Home
Tags:

The Shard Key

Dont forget:

  • Sharding is enabled at the db level
  • Sharding happens at the collection level

The shard key is/are the Indexed field(s) that mongo uses to partition data in a sharded collection && distributes the data across the shards in the cluster.
Mongo refers to the groupings of sharded index field(s) as Chunks.
The lower bound is inclusive.
The upper bound is exclusive.
The shard key defines where a new doc gets written to in the shard cluster. These are distributed writes.
Shard keys must be present in all docs new & old.
When specifying shard keys as parts of a read query, mongo directs the query to specific chunks & shards.
Shard keys should support the majority of queries.
Shard Keys must be indexed. This is not optional. the index must exist before sharding.
The shard key is immutable.
The values of the shard key fields can not be changed.
A collection can not be un-sharded.

Setting up sharding

Enable sharding on a db

sh.enableSharding('database-name-here')
# ex. sh.enableSharding('m103')

This does NOT do the sharding. This just cues to mongo that the colelctions in the db are shardable.
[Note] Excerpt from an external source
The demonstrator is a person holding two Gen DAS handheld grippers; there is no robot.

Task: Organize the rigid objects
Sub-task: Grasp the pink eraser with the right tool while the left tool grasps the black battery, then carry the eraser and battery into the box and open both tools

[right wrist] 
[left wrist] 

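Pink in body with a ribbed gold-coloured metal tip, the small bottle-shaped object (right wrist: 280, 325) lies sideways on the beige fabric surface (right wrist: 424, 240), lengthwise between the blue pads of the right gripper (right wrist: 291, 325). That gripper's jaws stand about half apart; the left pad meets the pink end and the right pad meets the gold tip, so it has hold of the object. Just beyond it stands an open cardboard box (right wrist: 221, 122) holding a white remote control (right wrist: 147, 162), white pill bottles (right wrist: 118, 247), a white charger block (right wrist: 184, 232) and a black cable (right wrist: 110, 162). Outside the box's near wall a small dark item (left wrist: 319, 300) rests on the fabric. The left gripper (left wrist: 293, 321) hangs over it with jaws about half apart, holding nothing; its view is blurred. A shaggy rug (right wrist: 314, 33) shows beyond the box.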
Create index for the shard key

db.thecollection.createIndex()
# ex. db.products.createIndex({'sku':1}) on the sku field of a products collection
sh.shardCollection('databasename.collectionname', {shardKeyHere})
# ex. sb.shardCollection('m103','products',{'sku':1})
# check status
sh.status()

# will see that the collection is marked as sharded, docs are broken into chunks, and can see ranges of vals in each chunk

Good Shard Keys

Good Shard Keys allow for even write distribution with 3 things:

  • Cardinality
  • High Frequency of unique vals
  • change non monotonically

Cardinality

These should produce good write distribution.
The key should have high cardinality: high number of unique values (more cardinality, more keys, more shard ability).
Days of the week produce 7 keys, max 7 shards.
Days of the year produce 365 keys, max 365 shards.

Frequency

The more often the unique values of the shard key increase ability to disperse the data across unique chunks.
If keys are states, with max of 50 shards, but 80% of the data comes in NY state, the shards will be uneven, and NY data querying will still be slow.

NonMonotonically Changing

Avoid shard keys that are changing at an even expected rate.
Timestamps are high cardinality and high frequency. Timestamps are bad Shard key though due to the bounds that are set on each shard. All new entries will end up in the 'last' shard.

Good Shard keys allow for good read isolation.

Read Isolation

When the Shard Key is in a read query, the read query goes straight to that shard, allowing reads to only take place on a single data source and skip scanning the whole dataset.
Without the shard key, mongo has to perform these "scatter gather" type operations.

A more robust example

Here's a config of a running mongos instance

sharding:
  configDB: csrs/localhost:27004
security:
  keyFile: /var/mongodb/pki/m103-keyfile
net:
  bindIp: localhost
  port: 26000
systemLog:
  destination: file
  path: /var/mongodb/logs/mongos.log
  logAppend: true
processManagement:
  fork: true

Import a dataset from /dataset/products.json into the db m103 and the collection products

mongoimport --drop --host "localhost:26000" -u "m103-admin" -p "m103-pass" --authenticationDatabase "admin" --db "m103" -c "products" /dataset/products.json

TakeAways

  • the Shard Key determines how data is distributed across the shard cluster
  • the keys are immutable
  • the key values are immutable
  • the index needs to be created before sharding
  • Good Shard Keys...
    • provide even write distribution
    • provide read isolation, where possible
    • have high cardinality, low frequency, and avoid monotonically changing keys
  • Once Sharded, Always Sharded:
    • cant unshard a collection
    • cant update the shard key
    • cant update the shard key values NOTE these don't necessarily need to be indexed fields.